Work instructions = A picture should never appear in your copy. Transcribe the listing exactly from its first line through the line with "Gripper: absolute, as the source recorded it", both ends included.

======== Material to process

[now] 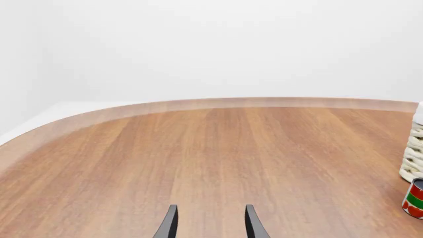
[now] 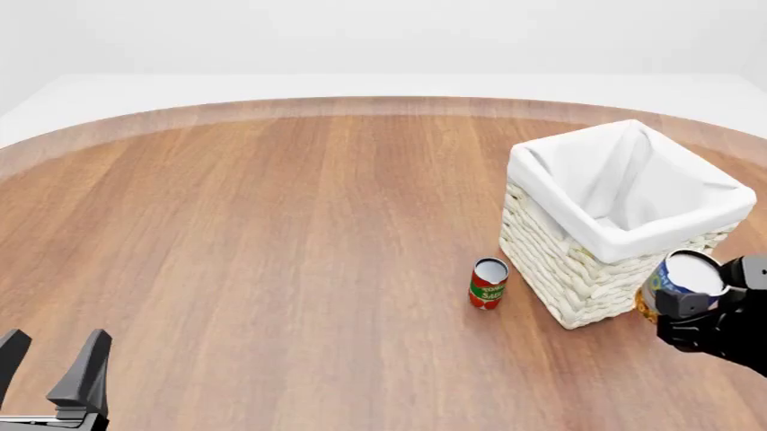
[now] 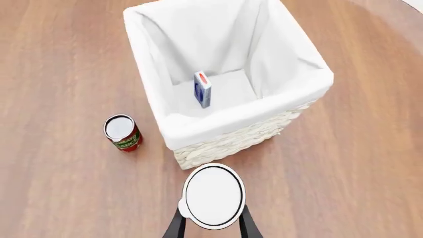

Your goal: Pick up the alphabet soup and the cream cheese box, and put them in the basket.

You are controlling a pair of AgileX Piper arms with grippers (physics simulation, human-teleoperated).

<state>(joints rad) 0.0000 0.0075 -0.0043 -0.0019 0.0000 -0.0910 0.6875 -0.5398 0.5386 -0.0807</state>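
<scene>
Right tool (image 3: 210,225) clenches the round alphabet soup (image 3: 212,196); left tool (image 1: 210,223) released over woodgrain.

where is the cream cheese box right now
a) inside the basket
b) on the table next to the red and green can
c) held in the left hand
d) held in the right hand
a: the right wrist view shows the cream cheese box standing on the white lining at the bottom of the basket, while the right hand holds the alphabet soup and the left hand is open with nothing in it.
</scene>
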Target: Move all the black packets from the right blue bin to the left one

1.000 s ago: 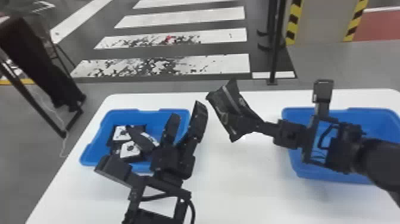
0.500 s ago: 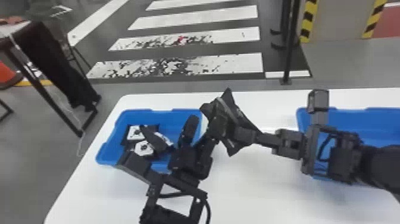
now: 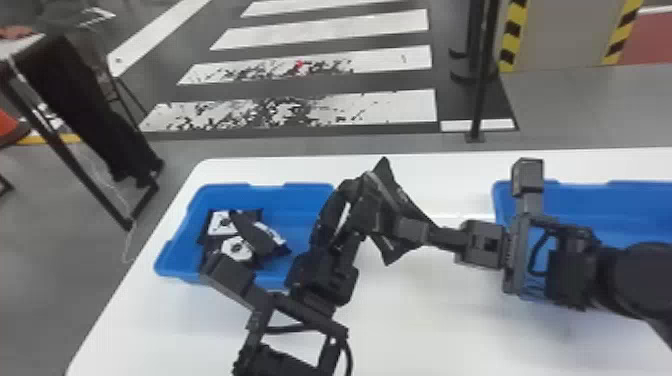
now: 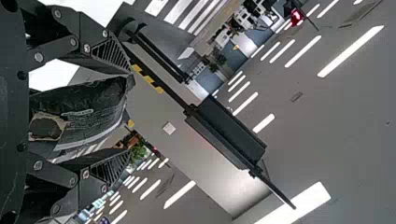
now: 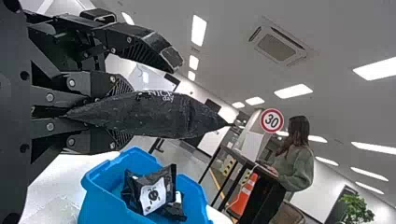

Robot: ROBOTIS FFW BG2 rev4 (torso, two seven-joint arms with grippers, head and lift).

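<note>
Over a white bench (image 3: 450, 325), the right gripper (image 5: 123, 113) clenches a glossy black packet (image 5: 163, 116) between the spread fingers (image 4: 112, 52) of the left gripper (image 4: 130, 116), apparently for handover towards the left blue plastic bin (image 3: 300, 200), where other black packets (image 3: 260, 237) lie.

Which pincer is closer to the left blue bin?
Left. The left pincer is by the bin, on its right side; the right pincer, holding a packet, is farther off over the table.
</note>
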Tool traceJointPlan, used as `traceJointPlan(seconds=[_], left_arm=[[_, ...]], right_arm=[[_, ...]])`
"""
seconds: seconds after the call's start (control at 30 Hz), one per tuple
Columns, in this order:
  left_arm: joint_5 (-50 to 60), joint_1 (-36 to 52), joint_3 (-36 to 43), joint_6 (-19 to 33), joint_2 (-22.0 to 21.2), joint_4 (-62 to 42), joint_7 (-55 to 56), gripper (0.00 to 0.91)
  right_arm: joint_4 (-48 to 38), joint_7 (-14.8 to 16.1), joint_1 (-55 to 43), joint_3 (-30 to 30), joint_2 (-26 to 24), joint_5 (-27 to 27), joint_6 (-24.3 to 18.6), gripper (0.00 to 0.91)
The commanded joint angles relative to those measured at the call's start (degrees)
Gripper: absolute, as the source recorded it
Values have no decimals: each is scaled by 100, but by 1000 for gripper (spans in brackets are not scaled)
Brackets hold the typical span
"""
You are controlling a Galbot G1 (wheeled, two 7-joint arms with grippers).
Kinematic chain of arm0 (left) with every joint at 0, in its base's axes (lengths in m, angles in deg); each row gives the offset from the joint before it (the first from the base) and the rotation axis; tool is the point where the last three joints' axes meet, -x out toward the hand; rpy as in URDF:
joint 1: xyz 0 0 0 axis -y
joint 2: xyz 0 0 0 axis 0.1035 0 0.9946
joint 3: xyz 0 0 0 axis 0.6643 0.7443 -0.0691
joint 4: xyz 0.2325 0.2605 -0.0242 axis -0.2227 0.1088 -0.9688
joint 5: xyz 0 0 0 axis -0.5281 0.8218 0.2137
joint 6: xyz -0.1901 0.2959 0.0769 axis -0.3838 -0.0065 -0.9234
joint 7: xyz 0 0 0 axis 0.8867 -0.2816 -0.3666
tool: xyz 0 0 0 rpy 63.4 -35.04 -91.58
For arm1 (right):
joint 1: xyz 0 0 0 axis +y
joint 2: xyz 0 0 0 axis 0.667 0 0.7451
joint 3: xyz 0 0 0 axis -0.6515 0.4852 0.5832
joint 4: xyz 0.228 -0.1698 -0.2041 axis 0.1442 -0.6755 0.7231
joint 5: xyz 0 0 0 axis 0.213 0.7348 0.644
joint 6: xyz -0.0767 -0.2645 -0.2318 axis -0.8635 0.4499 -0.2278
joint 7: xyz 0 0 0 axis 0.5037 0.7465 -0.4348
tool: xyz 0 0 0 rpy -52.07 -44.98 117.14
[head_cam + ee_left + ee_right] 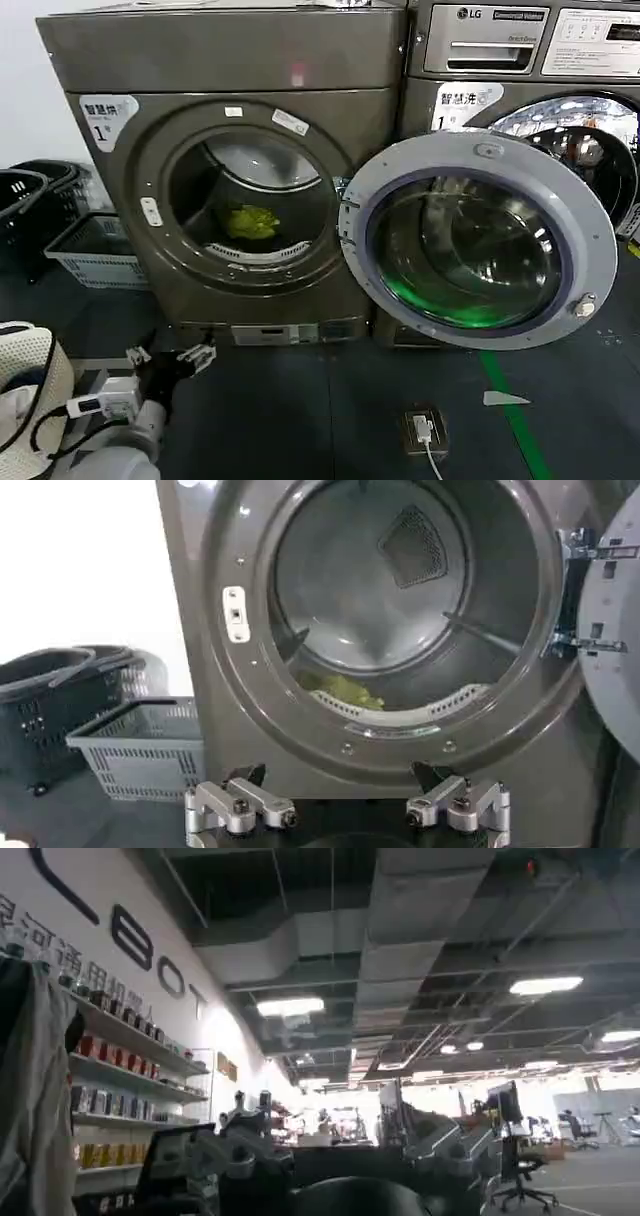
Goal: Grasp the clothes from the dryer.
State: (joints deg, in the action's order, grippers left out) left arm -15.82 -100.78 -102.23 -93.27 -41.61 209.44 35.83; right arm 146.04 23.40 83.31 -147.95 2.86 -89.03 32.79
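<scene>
One clothes bundle (pixel 250 221) in dryer (pixel 230 60) drum — left end effector (pixel 170 356) spread apart, low outside.

Dryer (pixel 230 170): bronze-grey, white "1" sticker at its upper left corner.
Door (pixel 478 240): swung fully open at the dryer's right, in front of the LG machine (pixel 525 60).
Clothes (pixel 250 221): yellow-green bundle low in the dryer's drum.
Left gripper (pixel 170 356): below the dryer's front, over the dark floor, fingers spread apart.
Baskets (pixel 95 250): on the floor left of the dryer.
</scene>
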Motion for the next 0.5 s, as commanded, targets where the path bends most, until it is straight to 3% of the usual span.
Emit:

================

The answer =
[now] 
[now] 
[now] 

Your goal: Pick up the alphabet soup and the cream cheese box, and put them in the basket.

You are controlling a pair of AgileX Piper arms with grippers (physics simulation, human-teleoperated).

<state>(joints rad) 0.0000 0.0075 -0.0043 -0.0019 0.0000 -0.0910 0.6875 -0.5398 0.5386 -0.0807</state>
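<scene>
Right tool (image 3: 210,225) clenches the round alphabet soup (image 3: 212,196); left tool (image 1: 210,223) released over woodgrain.

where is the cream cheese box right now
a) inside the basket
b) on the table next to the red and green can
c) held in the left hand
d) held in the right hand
a: the right wrist view shows the cream cheese box standing on the white lining at the bottom of the basket, while the right hand holds the alphabet soup and the left hand is open with nothing in it.
</scene>
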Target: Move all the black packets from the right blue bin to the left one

1.000 s ago: 
0.500 s ago: 
now: 
now: 
now: 

Robot: ROBOTIS FFW BG2 rev4 (torso, two seven-joint arms with grippers, head and lift).

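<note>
Over a white bench (image 3: 450, 325), the right gripper (image 5: 123, 113) clenches a glossy black packet (image 5: 163, 116) between the spread fingers (image 4: 112, 52) of the left gripper (image 4: 130, 116), apparently for handover towards the left blue plastic bin (image 3: 300, 200), where other black packets (image 3: 260, 237) lie.

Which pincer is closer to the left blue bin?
Left. The left pincer is by the bin, on its right side; the right pincer, holding a packet, is farther off over the table.
</note>
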Tool traceJointPlan, used as `traceJointPlan(seconds=[_], left_arm=[[_, ...]], right_arm=[[_, ...]])`
"""
seconds: seconds after the call's start (control at 30 Hz), one per tuple
Columns, in this order:
  left_arm: joint_5 (-50 to 60), joint_1 (-36 to 52), joint_3 (-36 to 43), joint_6 (-19 to 33), joint_2 (-22.0 to 21.2), joint_4 (-62 to 42), joint_7 (-55 to 56), gripper (0.00 to 0.91)
  right_arm: joint_4 (-48 to 38), joint_7 (-14.8 to 16.1), joint_1 (-55 to 43), joint_3 (-30 to 30), joint_2 (-26 to 24), joint_5 (-27 to 27), joint_6 (-24.3 to 18.6), gripper (0.00 to 0.91)
The commanded joint angles relative to those measured at the call's start (degrees)
Gripper: absolute, as the source recorded it

With this, the exercise is done.